Member of Parliament for Anglesey
- In office 14 December 1918 – 6 March 1923
- Preceded by: Sir Ellis Ellis-Griffith, Bt
- Succeeded by: Sir Robert Thomas, Bt

Personal details
- Born: 18 December 1858 Anglesey
- Died: 6 March 1923 (aged 64)
- Resting place: Ebenezer Cemetery, Llanfechell
- Party: Independent Labour
- Other political affiliations: Liberal, Labour
- Spouse: Frederica Pershouse
- Children: 5
- Parents: Owen Thomas (father); Ellen Thomas (mother);
- Education: Liverpool College

Military service
- Allegiance: United Kingdom
- Branch/service: British Army
- Rank: Brigadier-General
- Unit: 3rd (Militia) Battalion Manchester Regiment 2nd Volunteer Battalion, Royal Welch Fusiliers Prince of Wales Light Horse Regiment
- Commands: Prince of Wales Light Horse
- Battles/wars: Second Boer War First World War

= Owen Thomas (politician) =

Welsh politician

Sir Owen Thomas, JP, DL (18 December 1858 – 6 March 1923) was a Welsh politician who served as the Member of Parliament for Anglesey.

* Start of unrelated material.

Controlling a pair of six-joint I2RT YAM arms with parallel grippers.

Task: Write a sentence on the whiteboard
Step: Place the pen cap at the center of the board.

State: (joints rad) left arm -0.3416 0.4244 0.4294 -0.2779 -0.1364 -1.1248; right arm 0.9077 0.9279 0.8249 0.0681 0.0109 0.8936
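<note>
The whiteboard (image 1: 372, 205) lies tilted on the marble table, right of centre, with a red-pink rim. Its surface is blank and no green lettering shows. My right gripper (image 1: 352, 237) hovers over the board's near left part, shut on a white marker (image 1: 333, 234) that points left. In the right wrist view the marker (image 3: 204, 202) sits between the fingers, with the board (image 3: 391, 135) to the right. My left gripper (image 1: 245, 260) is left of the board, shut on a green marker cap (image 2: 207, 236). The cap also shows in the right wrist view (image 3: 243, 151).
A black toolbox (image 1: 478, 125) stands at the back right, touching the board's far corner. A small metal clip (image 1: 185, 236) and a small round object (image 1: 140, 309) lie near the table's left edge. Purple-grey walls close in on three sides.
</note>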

== Early life and education ==
Thomas was born at Carrog on Anglesey on 18 December 1858. He was educated at Liverpool College, and afterwards became a farmer.

== Political career ==
As a farmer, during 1893-7 he sat as member of the Royal Commission on Agricultural Depression; he and Lord Rendel were the only representatives of Wales on that body. Thomas took an interest in politics and stood unsuccessfully for the Liberal Party in Oswestry at the 1895 United Kingdom general election. At the 1918 United Kingdom general election, he was elected for Anglesey as an independent labour candidate. He joined the Labour Party group in Parliament but resigned the party whip in 1920, and was re-elected in 1922 as an independent. He died in 1923, causing the 1923 Anglesey by-election.

== Military career ==
Thomas raised the Prince of Wales Light Horse regiment in 1899 to serve in the Second Boer War.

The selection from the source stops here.